The latency of wespeaker model is to large

Question

The latency of wespeaker model is to large

SheenChi opened this issue 5 months ago · comments

hello @juanmc2005
I use the hbredin/wespeaker-voxceleb-resnet34-LM (ONNX) model to extract speaker embedding in diarization pipeline, but I found the latency is too large(1300ms) when calculate per chunk with the default params (chunk=5s, step=0.5s, latency=0.5), this can not meet the real time requirement.
I found you post the delay performance is 48ms when use cpu and 15ms use gpu.
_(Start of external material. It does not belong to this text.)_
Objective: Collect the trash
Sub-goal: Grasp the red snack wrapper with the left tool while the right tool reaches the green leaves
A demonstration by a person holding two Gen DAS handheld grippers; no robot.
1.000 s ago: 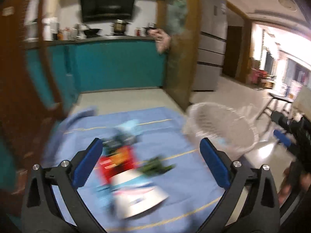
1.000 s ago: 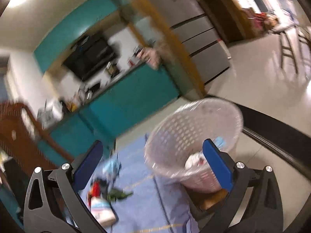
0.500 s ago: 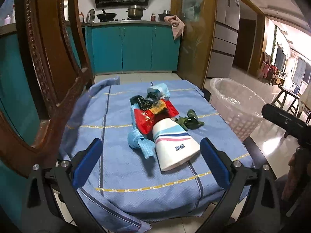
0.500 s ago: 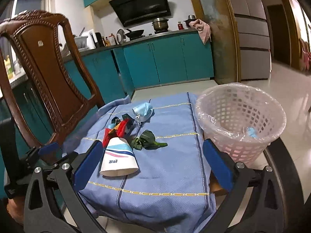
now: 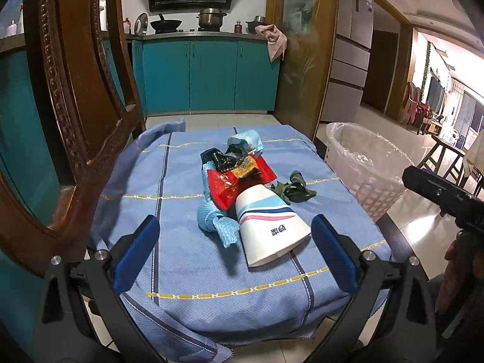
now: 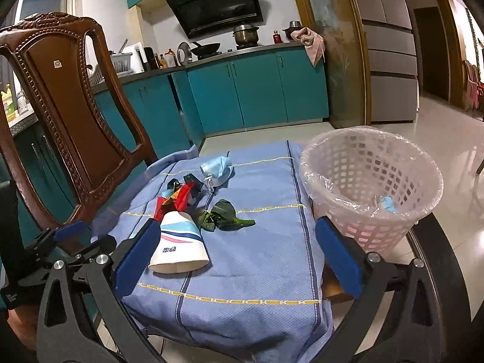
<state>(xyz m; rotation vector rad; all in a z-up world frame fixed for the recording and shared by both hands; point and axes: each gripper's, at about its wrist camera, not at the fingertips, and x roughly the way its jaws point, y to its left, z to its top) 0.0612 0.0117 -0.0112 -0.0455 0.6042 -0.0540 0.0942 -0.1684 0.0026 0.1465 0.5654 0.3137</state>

Is there anything I need to pay attention to when reproducing your performance。
Thank you very much for any suggestions

Juan Coria · Answer 1 · Wed Dec 27 2023 22:47:44 GMT+0800 (China Standard Time)

Hi @SheenChi, the values I reported were obtained from the output of diart.stream with my hardware: CPU AMD Ryzen 9 and GPU Nvidia RTX 4060 Max-Q.

If you find the model too slow on your hardware you can try using pyannote/embedding, which is the fastest one. If that's still not enough you could try quantizing a model you like or distilling it into a smaller model. Depending on your hardware, I think distillation would be my preferred choice as a first step, but it requires training.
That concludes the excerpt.